- हिब्रू नाम
- אִיּוֹב
- लिप्यंतरण
- Iyov
- अध्याय
- 42
Un homme juste perd ses biens, ses enfants et sa santé sans avoir rien fait, et le livre refuse pendant quarante-deux chapitres de le consoler à bon compte.
Trois amis viennent le visiter, s'assoient sept jours en silence — la tradition en tirera la conduite de la visite de deuil —, puis parlent. Et c'est ici que le livre fait son geste le plus radical : leurs discours sont impeccablement pieux, ils défendent la thèse que le malheur sanctionne une faute, et le texte leur donne tort. La théologie rassurante est mise dans la bouche de ceux que Dieu réprouvera. Job, lui, refuse d'avouer une faute qu'il n'a pas commise et exige un procès.

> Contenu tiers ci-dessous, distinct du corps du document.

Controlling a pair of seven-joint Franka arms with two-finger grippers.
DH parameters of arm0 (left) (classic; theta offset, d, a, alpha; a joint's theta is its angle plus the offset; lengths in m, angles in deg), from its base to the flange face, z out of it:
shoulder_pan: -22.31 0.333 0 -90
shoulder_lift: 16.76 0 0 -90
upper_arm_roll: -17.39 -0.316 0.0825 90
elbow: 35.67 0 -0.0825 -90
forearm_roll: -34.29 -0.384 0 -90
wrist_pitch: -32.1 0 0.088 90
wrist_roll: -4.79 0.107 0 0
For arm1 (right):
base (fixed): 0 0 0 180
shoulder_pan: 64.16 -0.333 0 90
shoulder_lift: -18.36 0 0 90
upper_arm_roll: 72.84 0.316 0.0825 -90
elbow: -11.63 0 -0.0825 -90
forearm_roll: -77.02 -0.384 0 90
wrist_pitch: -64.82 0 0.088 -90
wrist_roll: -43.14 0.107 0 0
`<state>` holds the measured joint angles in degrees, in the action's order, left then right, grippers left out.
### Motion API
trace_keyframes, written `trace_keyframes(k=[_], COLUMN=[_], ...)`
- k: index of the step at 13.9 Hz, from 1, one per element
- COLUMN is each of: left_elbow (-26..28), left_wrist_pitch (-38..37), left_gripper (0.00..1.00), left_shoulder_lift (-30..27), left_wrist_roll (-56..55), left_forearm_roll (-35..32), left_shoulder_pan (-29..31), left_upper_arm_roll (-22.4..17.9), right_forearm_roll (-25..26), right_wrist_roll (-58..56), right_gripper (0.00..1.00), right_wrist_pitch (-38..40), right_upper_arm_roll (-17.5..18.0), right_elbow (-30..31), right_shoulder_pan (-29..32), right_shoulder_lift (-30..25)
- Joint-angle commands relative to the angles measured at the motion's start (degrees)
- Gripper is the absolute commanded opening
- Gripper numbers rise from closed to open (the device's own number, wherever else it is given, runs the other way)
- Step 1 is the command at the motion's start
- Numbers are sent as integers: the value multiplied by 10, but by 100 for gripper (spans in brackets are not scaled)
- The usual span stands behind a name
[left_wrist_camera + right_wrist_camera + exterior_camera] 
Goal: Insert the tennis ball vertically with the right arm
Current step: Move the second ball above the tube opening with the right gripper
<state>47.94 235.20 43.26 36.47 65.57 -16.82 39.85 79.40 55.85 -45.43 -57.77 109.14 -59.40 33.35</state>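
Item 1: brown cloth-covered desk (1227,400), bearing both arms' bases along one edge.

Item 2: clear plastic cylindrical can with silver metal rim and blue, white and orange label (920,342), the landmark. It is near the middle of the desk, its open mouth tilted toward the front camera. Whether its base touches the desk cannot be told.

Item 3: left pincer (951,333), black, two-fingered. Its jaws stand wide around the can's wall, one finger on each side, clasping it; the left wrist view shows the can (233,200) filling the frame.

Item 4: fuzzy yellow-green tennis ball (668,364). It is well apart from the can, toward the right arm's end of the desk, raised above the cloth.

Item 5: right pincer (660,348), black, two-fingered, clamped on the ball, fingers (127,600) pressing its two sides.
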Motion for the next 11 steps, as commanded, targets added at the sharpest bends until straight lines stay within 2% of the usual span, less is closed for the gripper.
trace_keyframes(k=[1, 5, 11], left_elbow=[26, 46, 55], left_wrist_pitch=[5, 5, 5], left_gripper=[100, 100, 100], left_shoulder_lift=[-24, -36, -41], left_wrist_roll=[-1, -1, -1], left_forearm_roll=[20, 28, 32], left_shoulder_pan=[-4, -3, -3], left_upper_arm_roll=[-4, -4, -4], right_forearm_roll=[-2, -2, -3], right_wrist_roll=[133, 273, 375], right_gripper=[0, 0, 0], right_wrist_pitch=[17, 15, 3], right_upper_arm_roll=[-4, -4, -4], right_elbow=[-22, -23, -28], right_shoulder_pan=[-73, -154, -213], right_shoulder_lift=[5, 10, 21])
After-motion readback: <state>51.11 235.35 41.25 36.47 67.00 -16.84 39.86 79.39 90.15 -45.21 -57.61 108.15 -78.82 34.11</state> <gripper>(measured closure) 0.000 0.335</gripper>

La réponse, quand elle vient, ne répond pas. Dieu parle du fond d'une tempête et emmène Job voir l'onagre, l'autruche, le cheval qui rit du javelot, les constellations, la pluie sur le désert où nul homme n'habite. La question du juste souffrant n'est pas résolue ; elle est déplacée dans un monde plus vaste que la comptabilité des mérites.
Le livre est écrit dans un hébreu difficile, riche en mots rares, et son personnage n'est pas israélite. Il ne mentionne ni alliance, ni Temple, ni Loi. Le corpus a donc fait place à une contestation qui ne s'appuie sur aucun de ses propres piliers.
Après la Shoah, il a été relu plus que jamais, et pour la même raison : il est le seul texte du corpus qui interdit de faire du malheur une preuve de culpabilité.